Aller au contenu

Page:Musset - Premières Poésies Charpentier 1863.djvu/198

La bibliothèque libre.
Le texte de cette page a été corrigé et est conforme au fac-similé.

Ce fut à ce moment qu’en refermant sa porte
Il sentit tout à coup un bras lui résister :
« Qui donc lutte avec moi ? dit-il d’une voix forte.
— Homme, dit le vieillard, songez à m’écouter. »


VII


. . . . . . . . . . . . . . . . . . . . . . . . .

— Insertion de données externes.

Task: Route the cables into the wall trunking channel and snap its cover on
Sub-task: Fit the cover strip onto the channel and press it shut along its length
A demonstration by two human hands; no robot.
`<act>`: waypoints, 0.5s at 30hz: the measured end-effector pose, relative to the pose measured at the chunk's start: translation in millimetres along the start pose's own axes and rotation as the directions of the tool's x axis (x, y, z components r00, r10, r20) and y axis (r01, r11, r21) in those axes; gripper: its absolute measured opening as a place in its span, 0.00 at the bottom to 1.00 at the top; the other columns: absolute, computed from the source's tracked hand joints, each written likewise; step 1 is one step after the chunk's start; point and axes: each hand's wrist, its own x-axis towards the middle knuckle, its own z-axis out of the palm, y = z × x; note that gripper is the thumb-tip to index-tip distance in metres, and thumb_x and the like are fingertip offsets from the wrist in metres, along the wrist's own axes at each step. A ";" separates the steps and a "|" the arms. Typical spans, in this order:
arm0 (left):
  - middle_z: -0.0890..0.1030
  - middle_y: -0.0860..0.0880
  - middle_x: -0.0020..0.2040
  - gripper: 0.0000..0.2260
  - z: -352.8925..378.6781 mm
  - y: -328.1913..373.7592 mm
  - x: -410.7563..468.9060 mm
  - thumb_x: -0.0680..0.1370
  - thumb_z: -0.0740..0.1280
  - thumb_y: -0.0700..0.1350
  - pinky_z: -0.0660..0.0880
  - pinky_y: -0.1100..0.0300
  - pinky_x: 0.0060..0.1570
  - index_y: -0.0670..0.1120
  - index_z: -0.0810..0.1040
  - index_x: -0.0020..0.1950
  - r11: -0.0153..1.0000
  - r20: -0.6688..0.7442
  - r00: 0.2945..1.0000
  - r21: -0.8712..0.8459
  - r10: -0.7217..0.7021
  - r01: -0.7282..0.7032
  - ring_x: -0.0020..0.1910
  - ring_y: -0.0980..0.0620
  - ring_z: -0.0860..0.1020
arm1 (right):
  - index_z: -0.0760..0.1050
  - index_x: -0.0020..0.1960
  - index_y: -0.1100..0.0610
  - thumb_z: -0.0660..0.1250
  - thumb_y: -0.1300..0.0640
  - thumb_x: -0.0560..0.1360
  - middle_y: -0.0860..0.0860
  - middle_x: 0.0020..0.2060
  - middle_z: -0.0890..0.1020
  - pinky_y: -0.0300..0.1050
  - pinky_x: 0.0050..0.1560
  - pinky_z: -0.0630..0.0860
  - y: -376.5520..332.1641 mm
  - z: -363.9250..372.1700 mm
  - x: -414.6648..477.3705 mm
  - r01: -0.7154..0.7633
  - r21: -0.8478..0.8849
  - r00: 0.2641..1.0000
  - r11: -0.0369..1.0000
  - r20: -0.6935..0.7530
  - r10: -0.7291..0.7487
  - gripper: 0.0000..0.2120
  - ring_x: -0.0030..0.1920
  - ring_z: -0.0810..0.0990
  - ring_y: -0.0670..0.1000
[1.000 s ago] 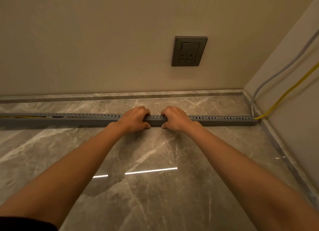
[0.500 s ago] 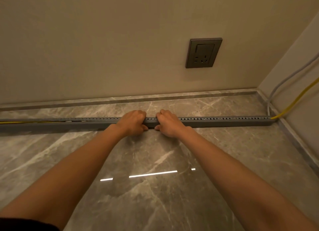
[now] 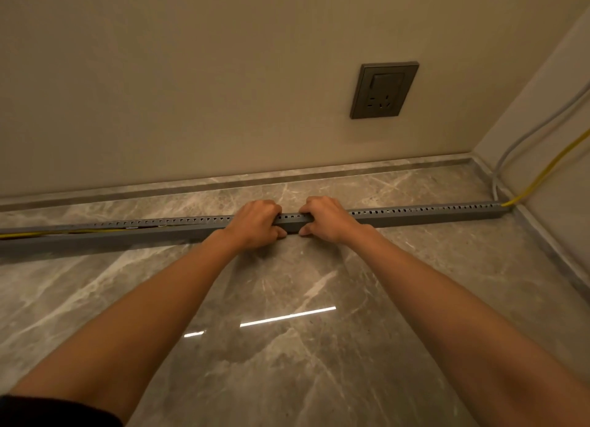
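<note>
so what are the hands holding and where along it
Both the left hand and right hand grip the grey trunking near its middle, fingers curled over the top.

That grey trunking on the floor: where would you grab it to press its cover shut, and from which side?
Grip the trunking across its narrow width from above, fingers over the slotted far edge and thumbs on the near wall, as the left hand and right hand do. Probably work leftward, where the yellow cable shows in an open gap.
</note>
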 end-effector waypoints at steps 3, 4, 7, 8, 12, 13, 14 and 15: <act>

C’est une chose étrange, à cet instant du jour,

De voir ainsi les sœurs, au fond ce vieux cloître,
Parler en s’agitant et passer tour à tour.
Tantôt subitement le bruit semble s’accroître,
Puis tout à coup il cesse, et tous pour un moment
Demeurent en silence, et comme dans la crainte
De quelque singulier et triste événement.
Écoutez ! — écoutez ! — N’est-ce pas une plainte
Que nous venons d’entendre ? On dirait une voix
Qui souffre et qui gémit pour la dernière fois.
Elle sort d’un caveau que la foule environne.
Des pleurs — un crucifix — des femmes à genoux…
Ô sœurs, ô pâles sœurs ! sur qui donc priez-vous ?
Qui de vous va mourir ? qui de vous abandonne
Un vain reste de jours oubliés et perdus ?
Car vous, filles de Dieu, vous ne les comptez plus.
Que le sort les épargne ou qu’il vous les demande,
Vous attendez la mort dans des habits de deuil ;
Et qui sait si pour vous la distance est plus grande,
Ou de la vie au cloître — ou du cloître au cercueil ?
Inclinée à demi sur le bord de sa couche,
Une femme — une enfant — faible, mais belle encor,
Semble en se débattant lutter avec la mort.